## YOUR GOAL
Every line from the one containing "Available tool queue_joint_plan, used" to the one containing "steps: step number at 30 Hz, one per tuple" in the records below, both included, must be set down exactly, and no other line.

· · · · ·

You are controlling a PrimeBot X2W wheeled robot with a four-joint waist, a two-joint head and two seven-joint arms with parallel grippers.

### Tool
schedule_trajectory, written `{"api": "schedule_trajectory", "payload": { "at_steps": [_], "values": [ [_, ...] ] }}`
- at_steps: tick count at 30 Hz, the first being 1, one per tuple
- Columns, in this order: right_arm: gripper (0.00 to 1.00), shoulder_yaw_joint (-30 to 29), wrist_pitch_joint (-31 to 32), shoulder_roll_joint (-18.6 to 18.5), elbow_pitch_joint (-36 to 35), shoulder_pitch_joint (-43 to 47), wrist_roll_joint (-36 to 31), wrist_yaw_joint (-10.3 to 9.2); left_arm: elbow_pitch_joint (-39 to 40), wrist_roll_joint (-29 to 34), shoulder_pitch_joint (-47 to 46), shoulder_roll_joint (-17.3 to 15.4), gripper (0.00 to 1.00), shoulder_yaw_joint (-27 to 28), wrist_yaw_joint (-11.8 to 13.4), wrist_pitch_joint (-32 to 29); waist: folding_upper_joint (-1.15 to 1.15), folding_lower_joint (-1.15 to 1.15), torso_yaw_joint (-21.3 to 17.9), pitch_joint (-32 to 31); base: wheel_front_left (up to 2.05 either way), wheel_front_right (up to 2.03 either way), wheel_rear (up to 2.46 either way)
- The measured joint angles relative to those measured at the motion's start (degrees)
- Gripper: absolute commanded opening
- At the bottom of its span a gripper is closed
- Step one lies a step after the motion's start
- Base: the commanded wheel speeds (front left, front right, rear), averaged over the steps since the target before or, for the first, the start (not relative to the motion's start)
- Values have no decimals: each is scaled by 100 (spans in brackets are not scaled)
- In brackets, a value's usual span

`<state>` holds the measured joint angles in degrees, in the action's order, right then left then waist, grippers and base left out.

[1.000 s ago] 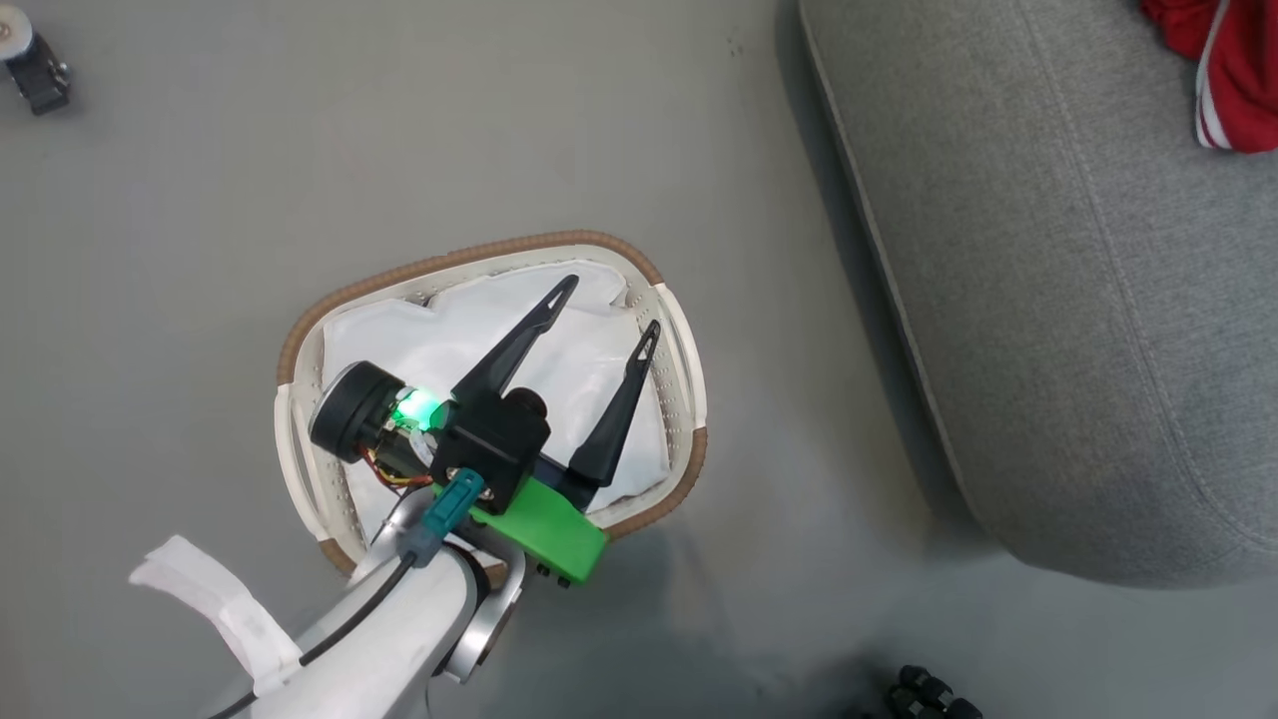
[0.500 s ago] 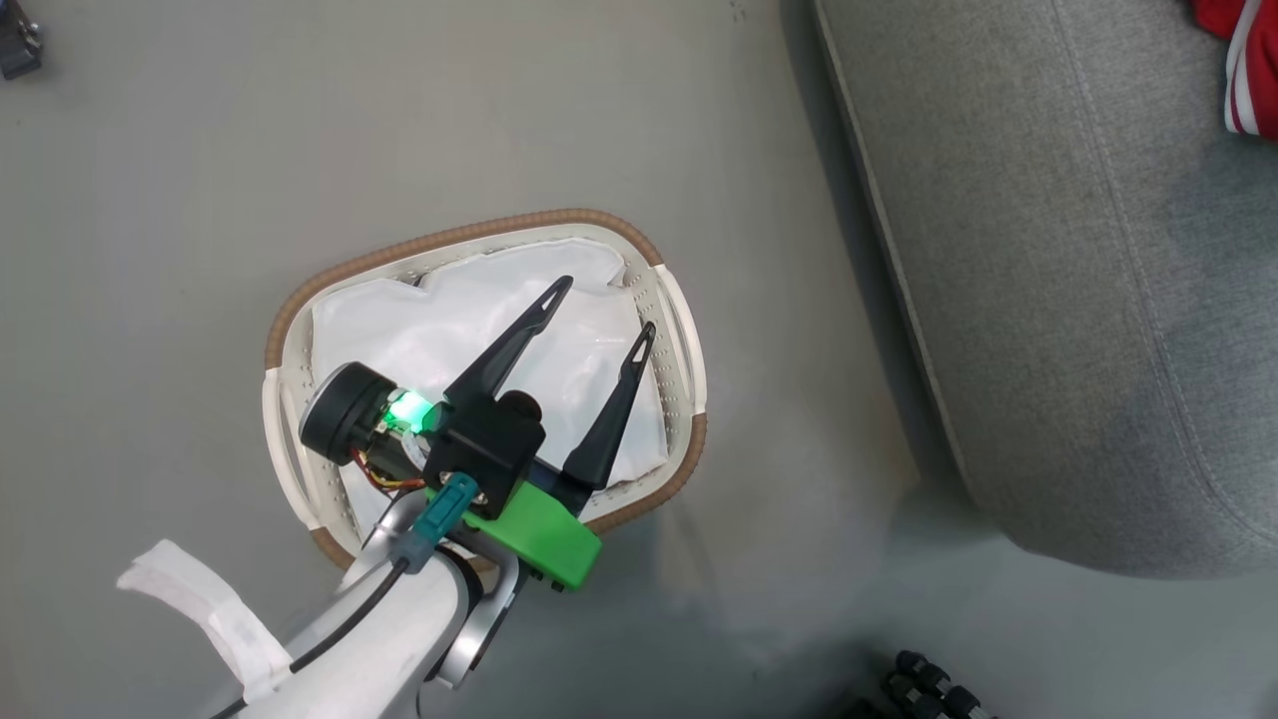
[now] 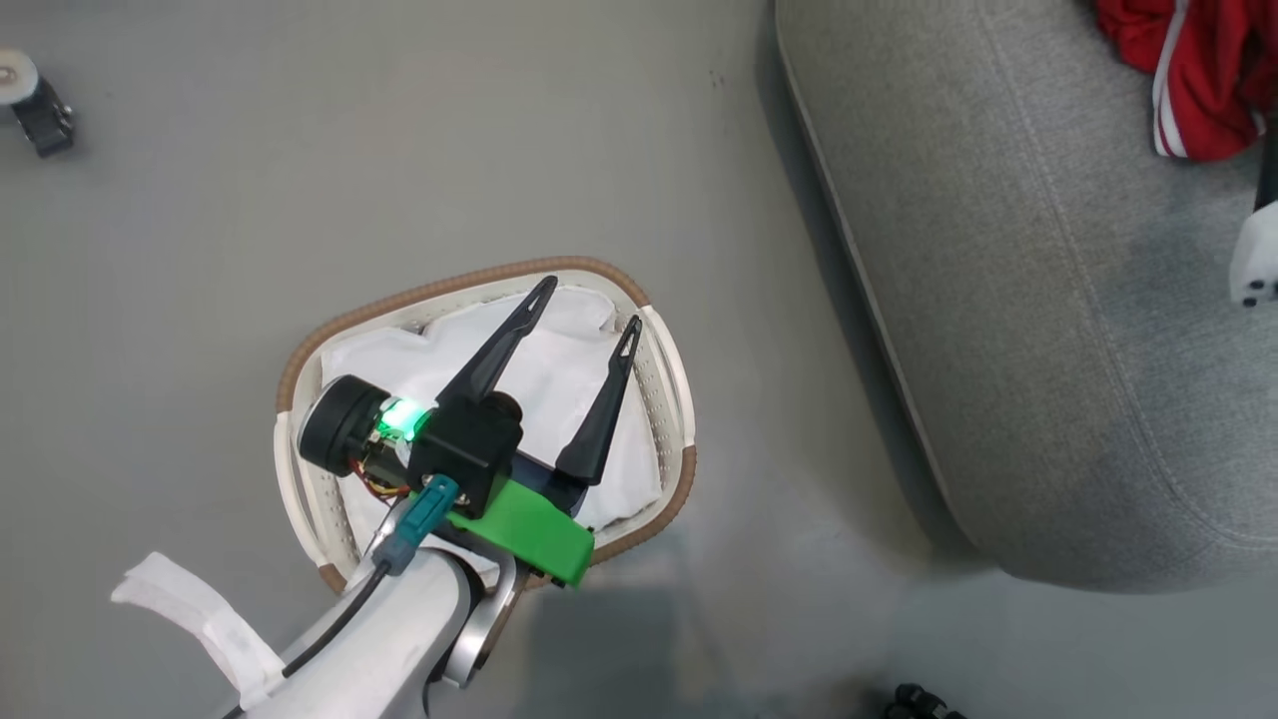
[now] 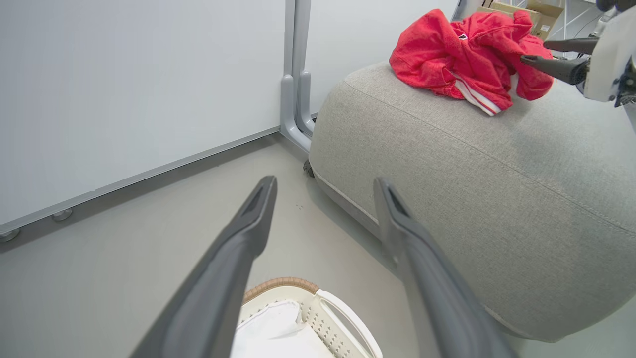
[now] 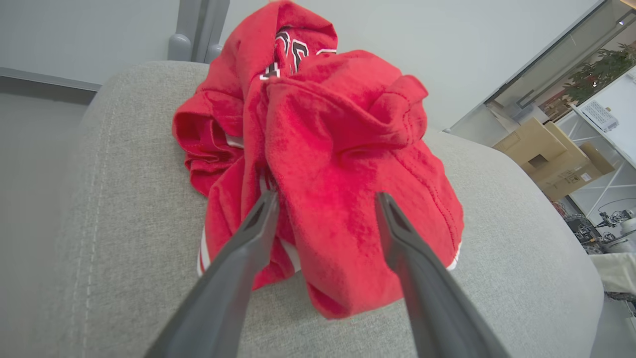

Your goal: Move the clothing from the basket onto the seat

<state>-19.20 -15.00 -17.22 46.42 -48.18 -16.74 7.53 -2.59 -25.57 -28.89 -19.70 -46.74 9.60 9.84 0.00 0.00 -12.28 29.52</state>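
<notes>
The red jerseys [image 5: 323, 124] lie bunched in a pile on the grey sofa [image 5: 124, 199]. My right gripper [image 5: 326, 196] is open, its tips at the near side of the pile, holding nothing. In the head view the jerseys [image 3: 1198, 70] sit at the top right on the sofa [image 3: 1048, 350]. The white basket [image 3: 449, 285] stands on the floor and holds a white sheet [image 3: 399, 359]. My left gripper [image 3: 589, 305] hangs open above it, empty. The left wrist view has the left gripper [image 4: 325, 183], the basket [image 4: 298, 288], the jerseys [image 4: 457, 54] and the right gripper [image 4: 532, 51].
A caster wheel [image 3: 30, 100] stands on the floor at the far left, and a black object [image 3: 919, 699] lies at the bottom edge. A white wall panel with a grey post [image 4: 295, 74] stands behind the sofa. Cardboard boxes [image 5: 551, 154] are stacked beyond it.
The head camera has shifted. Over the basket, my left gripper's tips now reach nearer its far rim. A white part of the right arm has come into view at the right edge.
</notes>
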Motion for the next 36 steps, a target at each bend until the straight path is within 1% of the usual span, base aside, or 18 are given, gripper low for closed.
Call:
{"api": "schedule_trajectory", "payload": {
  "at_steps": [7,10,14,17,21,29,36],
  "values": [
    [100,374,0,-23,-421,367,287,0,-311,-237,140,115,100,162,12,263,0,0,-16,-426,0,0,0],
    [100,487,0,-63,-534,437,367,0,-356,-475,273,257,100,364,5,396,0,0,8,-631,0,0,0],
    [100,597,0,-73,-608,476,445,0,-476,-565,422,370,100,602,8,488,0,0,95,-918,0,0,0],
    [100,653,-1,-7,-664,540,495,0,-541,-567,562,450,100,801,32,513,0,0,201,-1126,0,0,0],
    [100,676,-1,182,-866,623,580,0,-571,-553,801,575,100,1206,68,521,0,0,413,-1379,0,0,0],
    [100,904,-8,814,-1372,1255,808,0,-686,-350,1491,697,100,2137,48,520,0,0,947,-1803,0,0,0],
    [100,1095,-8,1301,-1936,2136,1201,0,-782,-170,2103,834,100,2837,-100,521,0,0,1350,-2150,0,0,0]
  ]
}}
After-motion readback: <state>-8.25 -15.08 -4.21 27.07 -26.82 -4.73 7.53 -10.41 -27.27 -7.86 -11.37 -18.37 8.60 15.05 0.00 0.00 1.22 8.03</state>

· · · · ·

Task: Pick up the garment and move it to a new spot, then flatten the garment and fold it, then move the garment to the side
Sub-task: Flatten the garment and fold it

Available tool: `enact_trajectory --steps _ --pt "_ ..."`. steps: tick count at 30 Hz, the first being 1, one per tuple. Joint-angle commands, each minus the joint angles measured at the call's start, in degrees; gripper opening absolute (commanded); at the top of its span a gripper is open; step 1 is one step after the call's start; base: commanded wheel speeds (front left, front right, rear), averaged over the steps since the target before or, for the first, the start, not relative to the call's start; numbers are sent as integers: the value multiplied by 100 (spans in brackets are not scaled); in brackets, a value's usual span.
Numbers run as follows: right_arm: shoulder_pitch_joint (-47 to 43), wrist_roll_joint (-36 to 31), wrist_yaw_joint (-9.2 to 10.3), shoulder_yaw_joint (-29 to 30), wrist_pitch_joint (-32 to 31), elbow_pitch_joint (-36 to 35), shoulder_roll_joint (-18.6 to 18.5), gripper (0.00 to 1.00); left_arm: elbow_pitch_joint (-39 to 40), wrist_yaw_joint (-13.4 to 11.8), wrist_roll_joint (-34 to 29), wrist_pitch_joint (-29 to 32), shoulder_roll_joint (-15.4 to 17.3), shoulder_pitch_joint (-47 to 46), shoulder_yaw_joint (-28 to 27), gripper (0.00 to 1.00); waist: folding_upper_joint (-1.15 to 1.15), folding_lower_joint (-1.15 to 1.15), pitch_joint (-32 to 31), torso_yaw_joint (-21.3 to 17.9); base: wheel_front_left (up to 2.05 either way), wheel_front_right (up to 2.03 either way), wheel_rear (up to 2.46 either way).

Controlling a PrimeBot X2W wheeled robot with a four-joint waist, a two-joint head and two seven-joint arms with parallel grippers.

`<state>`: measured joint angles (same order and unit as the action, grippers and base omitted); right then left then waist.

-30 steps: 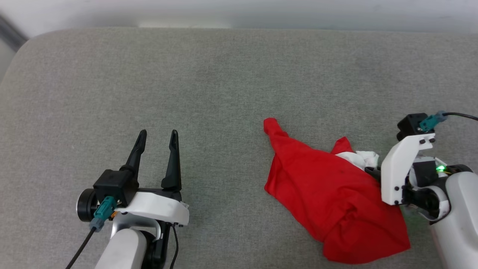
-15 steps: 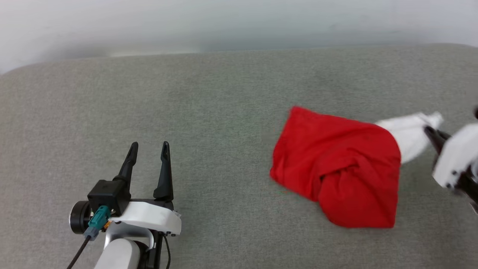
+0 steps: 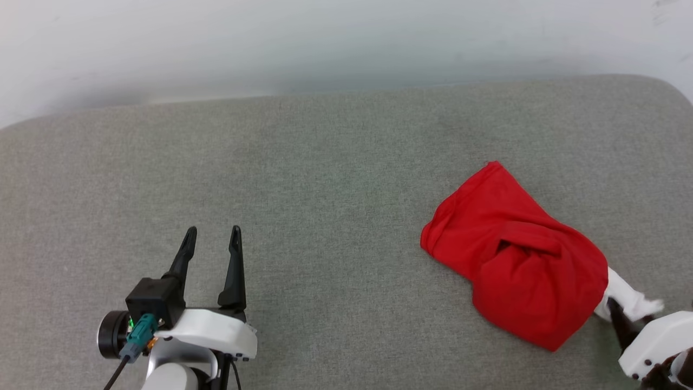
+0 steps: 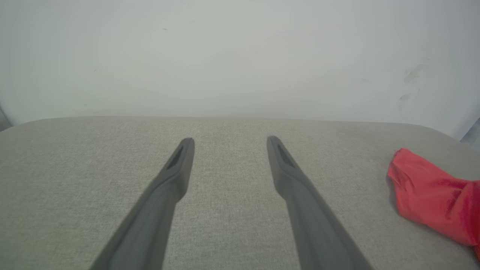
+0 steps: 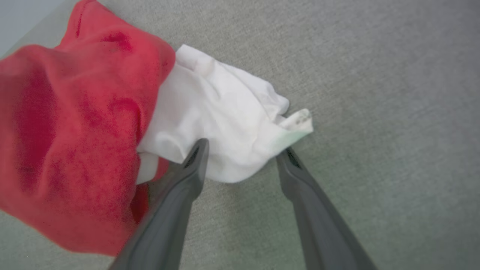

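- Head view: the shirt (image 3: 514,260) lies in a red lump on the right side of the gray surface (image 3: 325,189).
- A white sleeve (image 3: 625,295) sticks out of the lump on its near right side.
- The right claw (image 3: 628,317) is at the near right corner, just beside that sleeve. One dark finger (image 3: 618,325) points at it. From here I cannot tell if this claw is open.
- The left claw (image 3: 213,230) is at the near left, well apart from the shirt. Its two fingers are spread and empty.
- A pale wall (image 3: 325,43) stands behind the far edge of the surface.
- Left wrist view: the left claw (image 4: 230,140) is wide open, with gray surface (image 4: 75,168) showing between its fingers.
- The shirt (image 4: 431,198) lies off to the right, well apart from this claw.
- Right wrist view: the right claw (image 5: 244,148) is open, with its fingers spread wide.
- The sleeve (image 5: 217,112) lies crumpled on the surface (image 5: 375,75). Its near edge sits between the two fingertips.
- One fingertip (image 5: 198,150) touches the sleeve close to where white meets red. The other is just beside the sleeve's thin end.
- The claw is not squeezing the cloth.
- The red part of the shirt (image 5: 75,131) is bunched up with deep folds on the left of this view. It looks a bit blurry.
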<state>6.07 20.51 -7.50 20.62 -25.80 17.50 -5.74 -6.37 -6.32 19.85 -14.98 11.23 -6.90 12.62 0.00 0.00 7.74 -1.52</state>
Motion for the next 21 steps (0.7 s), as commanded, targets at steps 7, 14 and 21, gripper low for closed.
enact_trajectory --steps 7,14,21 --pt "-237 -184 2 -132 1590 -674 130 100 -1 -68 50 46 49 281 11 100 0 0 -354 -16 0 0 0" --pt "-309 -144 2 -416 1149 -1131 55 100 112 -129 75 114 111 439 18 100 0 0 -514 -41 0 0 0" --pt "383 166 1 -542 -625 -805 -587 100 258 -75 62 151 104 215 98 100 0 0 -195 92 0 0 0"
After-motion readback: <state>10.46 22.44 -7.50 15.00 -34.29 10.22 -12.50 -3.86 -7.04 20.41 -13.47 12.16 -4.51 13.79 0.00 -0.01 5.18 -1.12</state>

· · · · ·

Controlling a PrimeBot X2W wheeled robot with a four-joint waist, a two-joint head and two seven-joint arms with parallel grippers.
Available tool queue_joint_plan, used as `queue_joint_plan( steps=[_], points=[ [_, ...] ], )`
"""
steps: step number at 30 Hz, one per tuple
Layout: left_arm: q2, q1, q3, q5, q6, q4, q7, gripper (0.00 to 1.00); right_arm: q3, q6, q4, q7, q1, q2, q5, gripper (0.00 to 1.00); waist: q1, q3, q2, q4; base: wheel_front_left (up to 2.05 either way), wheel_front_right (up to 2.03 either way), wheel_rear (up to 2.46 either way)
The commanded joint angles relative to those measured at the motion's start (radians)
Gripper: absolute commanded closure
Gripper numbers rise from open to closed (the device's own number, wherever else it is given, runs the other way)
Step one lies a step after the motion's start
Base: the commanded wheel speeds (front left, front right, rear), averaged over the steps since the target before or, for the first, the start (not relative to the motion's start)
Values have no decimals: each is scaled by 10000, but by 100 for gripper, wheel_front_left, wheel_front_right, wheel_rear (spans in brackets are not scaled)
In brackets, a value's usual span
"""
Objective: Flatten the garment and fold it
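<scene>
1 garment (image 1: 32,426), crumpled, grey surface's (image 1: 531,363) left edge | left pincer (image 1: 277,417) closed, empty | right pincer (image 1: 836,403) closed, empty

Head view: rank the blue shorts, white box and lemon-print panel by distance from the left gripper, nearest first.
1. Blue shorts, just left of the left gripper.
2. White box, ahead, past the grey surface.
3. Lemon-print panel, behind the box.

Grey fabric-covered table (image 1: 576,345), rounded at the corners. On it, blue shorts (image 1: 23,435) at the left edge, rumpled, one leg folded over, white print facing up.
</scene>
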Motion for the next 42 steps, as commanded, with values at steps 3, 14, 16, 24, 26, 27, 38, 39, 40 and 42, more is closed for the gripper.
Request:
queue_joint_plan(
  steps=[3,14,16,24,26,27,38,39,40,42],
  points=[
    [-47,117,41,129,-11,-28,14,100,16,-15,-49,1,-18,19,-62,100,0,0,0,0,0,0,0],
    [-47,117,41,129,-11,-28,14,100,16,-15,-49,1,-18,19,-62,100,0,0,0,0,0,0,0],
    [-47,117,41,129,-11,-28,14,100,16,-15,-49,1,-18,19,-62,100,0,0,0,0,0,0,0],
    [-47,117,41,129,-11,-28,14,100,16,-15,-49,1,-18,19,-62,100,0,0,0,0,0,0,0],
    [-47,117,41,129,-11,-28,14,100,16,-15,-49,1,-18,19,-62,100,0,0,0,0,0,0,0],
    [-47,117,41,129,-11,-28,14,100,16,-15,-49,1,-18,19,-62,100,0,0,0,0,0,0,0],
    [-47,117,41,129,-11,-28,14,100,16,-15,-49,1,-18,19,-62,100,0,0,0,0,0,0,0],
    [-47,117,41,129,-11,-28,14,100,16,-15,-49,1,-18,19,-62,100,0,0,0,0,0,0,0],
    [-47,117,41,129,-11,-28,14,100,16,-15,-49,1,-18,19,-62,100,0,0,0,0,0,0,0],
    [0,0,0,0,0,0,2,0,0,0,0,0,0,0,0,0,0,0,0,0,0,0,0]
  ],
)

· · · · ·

## YOUR RESPONSE
Available tool queue_joint_plan, used as `queue_joint_plan( steps=[_], points=[ [_, ...] ], )`
"""
steps: step number at 30 Hz, one per tuple

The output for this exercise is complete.